Questionada se teria feito
diferente para acelerar a execução dos fundos, releva que tentou, durante muito tempo, alterar o Código da Contratação
Pública, mas a própria Associação Nacional de
Municípios (ANMP) foi contra. Não queria ser sujeita a
comentários permanentes, a suspeição pública. Lamenta não ter o governo de maioria conseguido tudo. Ainda
tentou e fez alterações. No caso do PRR, ter-se-ia justificado, como outros
países fizeram, porque aprovaram um Código da Contratação Pública especial para
os projetos do PRR. É difícil fazer alterações, quando a preocupação é com a
forma como se combate a inflação. Teve de se reprogramar o PRR, o que este governo
terá de fazer, novamente. E leis, como as dos estatutos das ordens
profissionais, tiveram forte oposição na sociedade civil, incluindo o veto
presidencial.
O PRR tem uma parte dos projetos paga com o fundo
perdido e outra com empréstimos. Na última reprogramação,
passaram para os empréstimos os projetos que derrapariam no tempo, porque
os empréstimos não são tão arriscados de perder. Passaram a financiamento a
fundo perdido projetos em que o prazo estava controlado. Passado meses, é
normal que quem está com a coordenação e com a responsabilidade do dossiê
reveja os projetos, que estão identificados na pasta de transição.

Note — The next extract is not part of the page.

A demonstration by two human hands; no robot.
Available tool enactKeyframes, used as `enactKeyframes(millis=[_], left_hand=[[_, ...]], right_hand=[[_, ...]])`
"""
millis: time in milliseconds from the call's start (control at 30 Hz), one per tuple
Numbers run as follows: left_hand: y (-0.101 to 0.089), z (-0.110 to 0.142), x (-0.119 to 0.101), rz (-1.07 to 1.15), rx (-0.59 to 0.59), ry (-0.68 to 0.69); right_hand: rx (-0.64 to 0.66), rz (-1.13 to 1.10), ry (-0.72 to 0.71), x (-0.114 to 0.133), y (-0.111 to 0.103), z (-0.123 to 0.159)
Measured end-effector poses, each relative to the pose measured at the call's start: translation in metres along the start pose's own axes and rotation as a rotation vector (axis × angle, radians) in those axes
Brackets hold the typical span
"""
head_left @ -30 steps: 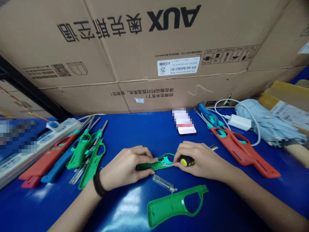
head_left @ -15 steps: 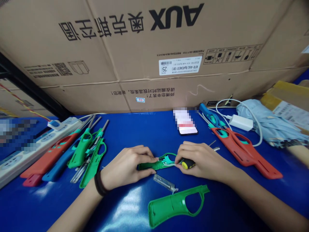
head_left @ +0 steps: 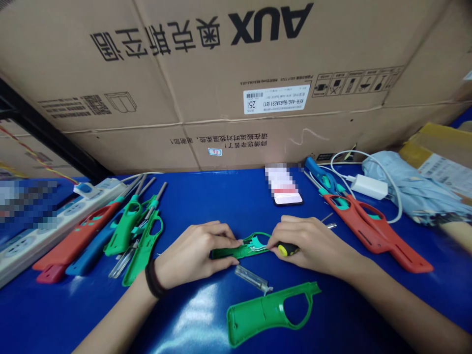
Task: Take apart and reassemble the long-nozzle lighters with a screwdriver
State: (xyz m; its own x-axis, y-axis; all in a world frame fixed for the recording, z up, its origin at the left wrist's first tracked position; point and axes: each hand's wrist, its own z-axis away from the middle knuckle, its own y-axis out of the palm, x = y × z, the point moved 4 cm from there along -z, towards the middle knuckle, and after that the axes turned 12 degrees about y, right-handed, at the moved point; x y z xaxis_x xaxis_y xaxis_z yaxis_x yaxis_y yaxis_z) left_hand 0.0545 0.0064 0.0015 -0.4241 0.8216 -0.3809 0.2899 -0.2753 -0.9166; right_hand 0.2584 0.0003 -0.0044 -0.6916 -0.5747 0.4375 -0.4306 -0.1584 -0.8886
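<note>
My left hand (head_left: 201, 253) is closed on a green lighter shell half (head_left: 238, 253) lying near the middle of the table, thumb and fingers on its two edges. Inside that half sit a turquoise trigger (head_left: 255, 243) and thin white wires (head_left: 260, 248). At its right end, my right hand (head_left: 304, 243) pinches with the fingertips; what lies between them is mostly hidden. That same hand keeps a screwdriver (head_left: 287, 249) with a black and yellow handle in its palm. Nearer to me are a clear fuel tank (head_left: 252, 278) and the other green shell half (head_left: 258, 317), its hollow side up.
Several lighters, including a red one (head_left: 81, 236) and a blue one (head_left: 94, 246), lie left beside a power strip (head_left: 68, 214). Two red shell pieces (head_left: 383, 231), a white charger (head_left: 368, 187) and a folded umbrella (head_left: 401, 182) are right. A phone (head_left: 285, 189) lies before the cardboard box (head_left: 206, 98).
Both hands stay almost where they were. The white wires near my right fingertips now show as a slightly more bowed loop.
</note>
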Motion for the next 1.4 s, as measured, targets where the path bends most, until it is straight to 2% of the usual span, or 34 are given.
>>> enactKeyframes(millis=[200, 367, 800, 900, 1000, 1133, 1233, 1400], left_hand=[[0.000, 0.000, -0.001, -0.002, 0.006, -0.006], [0.000, 0.002, -0.001, -0.006, 0.007, -0.005], [-0.003, 0.000, -0.003, -0.043, -0.014, 0.003], [-0.005, -0.001, -0.007, -0.090, -0.069, -0.001], [-0.002, -0.006, -0.015, -0.107, -0.157, 0.085], [0.013, -0.014, -0.024, -0.100, -0.141, 0.253], [0.019, -0.016, -0.025, -0.128, -0.146, 0.282], [0.018, -0.015, -0.023, -0.135, -0.184, 0.315]], right_hand=[[0.002, 0.019, 0.030, -0.004, 0.002, 0.001], [0.006, 0.015, -0.020, 0.001, 0.000, 0.000], [0.043, 0.179, -0.001, 0.009, -0.003, -0.001], [0.067, 0.200, -0.009, 0.009, -0.002, -0.001], [0.090, 0.202, -0.006, 0.009, -0.002, -0.001], [0.094, 0.150, 0.025, 0.004, -0.003, -0.001], [0.079, 0.085, 0.047, 0.001, -0.004, -0.001], [0.078, 0.026, 0.079, 0.000, -0.005, -0.001]])
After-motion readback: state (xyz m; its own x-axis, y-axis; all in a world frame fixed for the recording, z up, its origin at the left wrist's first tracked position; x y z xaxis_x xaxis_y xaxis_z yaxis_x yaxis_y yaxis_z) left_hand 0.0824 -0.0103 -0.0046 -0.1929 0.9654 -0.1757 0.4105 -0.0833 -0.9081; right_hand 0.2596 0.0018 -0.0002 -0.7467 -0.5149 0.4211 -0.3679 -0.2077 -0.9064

Há
coisas que não controlamos, como concursos desertos, que obrigam a lançar
novos. Tem de haver ajuste do real à possibilidade de execução e aos projetos
que conseguimos executar.
Quanto à crítica de que o
PRR investiu em excesso no litoral, em detrimento do interior, Ana Abrunhosa
releva que o PRR tem
muito investimento no interior, mas visava resolver problemas da
pandemia. E, enquanto ministra da Coesão, ficou pacificada com a repartição
do bolo para o litoral e interior, porque muito do apoio dependia de
candidaturas, como no caso da habitação. Os municípios do interior
estão a investir em habitação, porque fizeram as suas estratégias locais de habitação
e amadureceram os projetos. Porém, a ex-governante não podia
fechar os olhos a áreas com terríveis problemas de mobilidade nos transportes. Há
que fazer face a tais problemas, porque estão lá as pessoas. Temos de melhorar
a qualidade na mobilidade, na habitação e na saúde. Investiu-se, na área
metropolitana de Lisboa (AMP), em equipamentos hospitalares (não em hospitais),
porque é a área do país onde há maior concentração de população e onde há
hospitais ou unidades de saúde com grandes necessidades de investimento. E o
PRR foi para isso. A defesa do interior não obsta à colocação dos recursos onde
estão os problemas. E não se pode pôr o litoral contra o interior ou
vice-versa. Nalgumas áreas, investir no litoral é fazer coesão, porque é
pôr os recursos onde há problemas. Coesão é encontrar “medidas específicas para
os problemas em concreto”.
***
Falar em volume enorme de fundos europeus pode ser
falacioso. Verba disponível nem sempre equivale a verba conseguida. Há
contrapartidas legislativas (com oposição política ou dos setores interessados),
concursos (que podem ficar desertos), trabalhos a mais não previstos,
candidaturas complexas, contrapartida nacional e/ou privada, despesas consideradas
inelegíveis. Enfim, não é fácil a execução física e financeira dos projetos.
Por isso, é ignóbil usar os fundos europeus como arma de arremesso político-partidário.